→ **Assigned task**
Begin at the first line of the data and copy each line through the one containing "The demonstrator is", that line included, with no pictures.

* * *

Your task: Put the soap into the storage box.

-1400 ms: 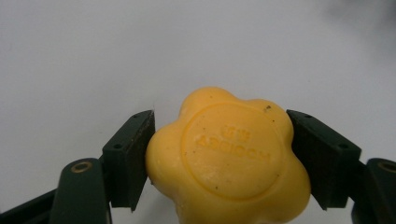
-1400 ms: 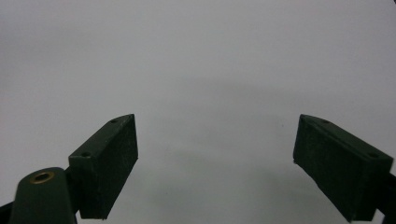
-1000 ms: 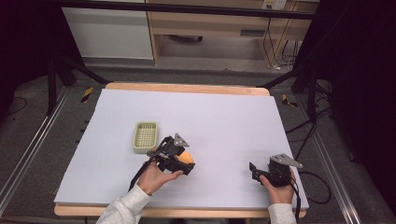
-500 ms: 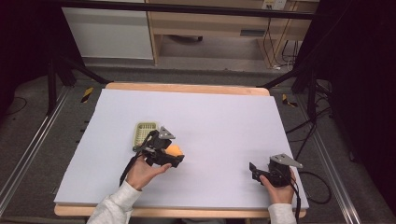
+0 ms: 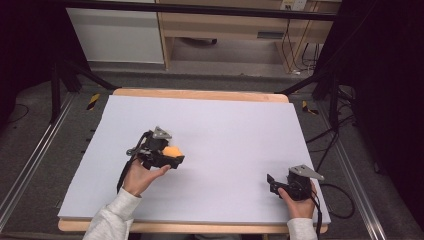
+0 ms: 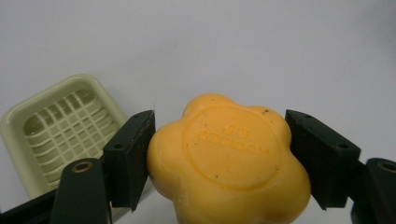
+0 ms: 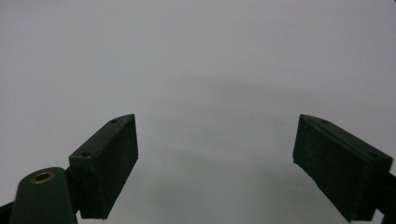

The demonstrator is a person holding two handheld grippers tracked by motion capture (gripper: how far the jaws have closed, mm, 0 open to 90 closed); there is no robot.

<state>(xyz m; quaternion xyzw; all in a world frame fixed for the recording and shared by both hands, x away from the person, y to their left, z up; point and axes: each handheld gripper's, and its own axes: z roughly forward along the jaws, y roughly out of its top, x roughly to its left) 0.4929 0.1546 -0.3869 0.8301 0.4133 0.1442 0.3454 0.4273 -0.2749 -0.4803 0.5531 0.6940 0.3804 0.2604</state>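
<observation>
Left gripper [image 5: 172,159] at left-centre of high view, held in person's left hand [image 5: 140,177], jaws pinching orange flower-shaped soap bar [image 6: 229,161]. Soap raised off white table sheet [image 5: 230,130], embossed round face toward camera in left gripper view. Pale green plastic grid-bottomed soap tray [image 6: 60,133] at left of that view, lying on sheet behind left jaw. Right gripper [image 5: 272,182] at lower right of high view, in right hand [image 5: 297,202], jaws spread wide, nothing between them, plain white sheet beyond.
</observation>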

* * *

→ **Completed task**
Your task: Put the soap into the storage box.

-1400 ms: 
-1400 ms: 
-1000 ms: 
-500 ms: 
+0 ms: 
+0 ms: 
+0 ms: 

The demonstrator is a person holding two handheld grippers tracked by motion capture (gripper: how far the jaws have closed, mm, 0 open to 90 closed); there is no robot.

No more work remains in this exercise.